The 1980 multirole fighter jet, which has an $8.5 million price tag, is being offered alongside two other F-16 Vipers, according to The Drive, an automotive website that also writes about defense topics.
This is not your average “used” fighter jet — the plane is a fully functioning combat aircraft and not demilitarized.

https://www.foxnews.com/us/f-16-fighter ... le-florida

So the answer to your question is sometimes boneyard and sometimes with someone else depending on the age, capability, condition and cost of the airframe.
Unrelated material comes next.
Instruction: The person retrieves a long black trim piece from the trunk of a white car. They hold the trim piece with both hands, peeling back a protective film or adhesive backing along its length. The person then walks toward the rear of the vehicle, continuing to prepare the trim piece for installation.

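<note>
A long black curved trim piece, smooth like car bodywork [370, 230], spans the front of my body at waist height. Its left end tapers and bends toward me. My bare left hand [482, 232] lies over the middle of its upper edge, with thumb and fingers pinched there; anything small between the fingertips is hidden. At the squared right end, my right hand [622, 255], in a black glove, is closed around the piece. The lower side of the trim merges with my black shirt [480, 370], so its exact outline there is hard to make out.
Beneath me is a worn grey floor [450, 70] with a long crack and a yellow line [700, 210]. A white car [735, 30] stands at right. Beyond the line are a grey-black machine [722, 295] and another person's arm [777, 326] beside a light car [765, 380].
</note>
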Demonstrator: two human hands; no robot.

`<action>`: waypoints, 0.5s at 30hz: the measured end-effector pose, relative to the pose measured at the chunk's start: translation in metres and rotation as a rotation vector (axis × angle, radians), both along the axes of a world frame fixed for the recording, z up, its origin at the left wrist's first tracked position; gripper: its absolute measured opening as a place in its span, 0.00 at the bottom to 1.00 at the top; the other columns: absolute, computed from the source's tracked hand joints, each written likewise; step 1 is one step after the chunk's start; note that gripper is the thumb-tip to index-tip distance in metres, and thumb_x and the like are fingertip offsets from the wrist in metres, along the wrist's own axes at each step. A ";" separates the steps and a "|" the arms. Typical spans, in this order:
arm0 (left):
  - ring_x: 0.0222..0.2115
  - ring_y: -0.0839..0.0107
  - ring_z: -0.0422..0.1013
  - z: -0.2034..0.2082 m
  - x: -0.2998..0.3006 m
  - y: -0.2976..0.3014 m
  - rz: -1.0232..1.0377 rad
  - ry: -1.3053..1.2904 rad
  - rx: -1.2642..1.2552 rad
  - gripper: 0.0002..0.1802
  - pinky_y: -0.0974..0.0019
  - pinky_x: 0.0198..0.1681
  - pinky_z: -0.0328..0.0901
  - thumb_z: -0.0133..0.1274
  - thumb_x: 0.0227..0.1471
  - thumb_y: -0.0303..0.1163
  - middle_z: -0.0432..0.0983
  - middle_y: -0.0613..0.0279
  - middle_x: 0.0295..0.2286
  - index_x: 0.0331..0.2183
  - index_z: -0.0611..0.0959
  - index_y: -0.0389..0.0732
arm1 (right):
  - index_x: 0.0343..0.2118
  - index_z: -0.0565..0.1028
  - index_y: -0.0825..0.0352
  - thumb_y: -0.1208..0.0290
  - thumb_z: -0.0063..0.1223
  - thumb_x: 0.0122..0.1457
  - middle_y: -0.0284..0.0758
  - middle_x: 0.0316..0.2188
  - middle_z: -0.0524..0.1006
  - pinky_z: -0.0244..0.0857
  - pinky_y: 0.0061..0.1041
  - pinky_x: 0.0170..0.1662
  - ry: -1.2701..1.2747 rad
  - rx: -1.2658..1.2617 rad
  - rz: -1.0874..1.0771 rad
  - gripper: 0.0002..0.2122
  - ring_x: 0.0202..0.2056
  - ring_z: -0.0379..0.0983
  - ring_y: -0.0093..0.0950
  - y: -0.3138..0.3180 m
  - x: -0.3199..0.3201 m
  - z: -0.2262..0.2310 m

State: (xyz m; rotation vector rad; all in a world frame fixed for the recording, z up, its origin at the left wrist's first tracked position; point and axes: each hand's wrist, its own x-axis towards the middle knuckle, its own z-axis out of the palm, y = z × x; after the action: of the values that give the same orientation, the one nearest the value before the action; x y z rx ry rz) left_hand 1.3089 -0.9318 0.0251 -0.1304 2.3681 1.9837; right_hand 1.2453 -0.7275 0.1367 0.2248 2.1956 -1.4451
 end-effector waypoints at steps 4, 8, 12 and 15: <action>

Re: Squads the convert to F35 (Where do old aircraft go)

Posted: Thu Aug 22, 2019 3:56 pm
by Sooner787
The USMC's legacy Hornets are so worn out, I'm sure those are stripped
and scrapped at AMARC as soon as they arrive.

IIRC, the Navy's legacy Hornets that still have life left in them are being handed over to the Marines
as fill in aircraft until they have enough F-35B's

Re: Squads the convert to F35 (Where do old aircraft go)

Posted: Fri Aug 23, 2019 1:19 am
by Slug71
I believe a lot are stripped for parts/spares, some are scrapped, and others go to squadrons that need additional aircraft (either short on aircraft or need spare frames for maintenance rotation) or replace older aircraft.

Re: Squads the convert to F35 (Where do old aircraft go)

Posted: Sun Aug 25, 2019 10:27 pm
by GalaxyFlyer
I flew an early C-5A in the D-M; a month later the DCM said his shops were parts off that very plane. And we paid AMARC for those parts. F-100s, the 400 of 2200 produced that survived were boneyard’d, converted to drones and ultimately shot down in training exercises. I was in PDX at the Guard looking at F-100 models in the display case and asked about them. “We shot those down at Tyndall”. “Oh, I flew that one, how dare you”.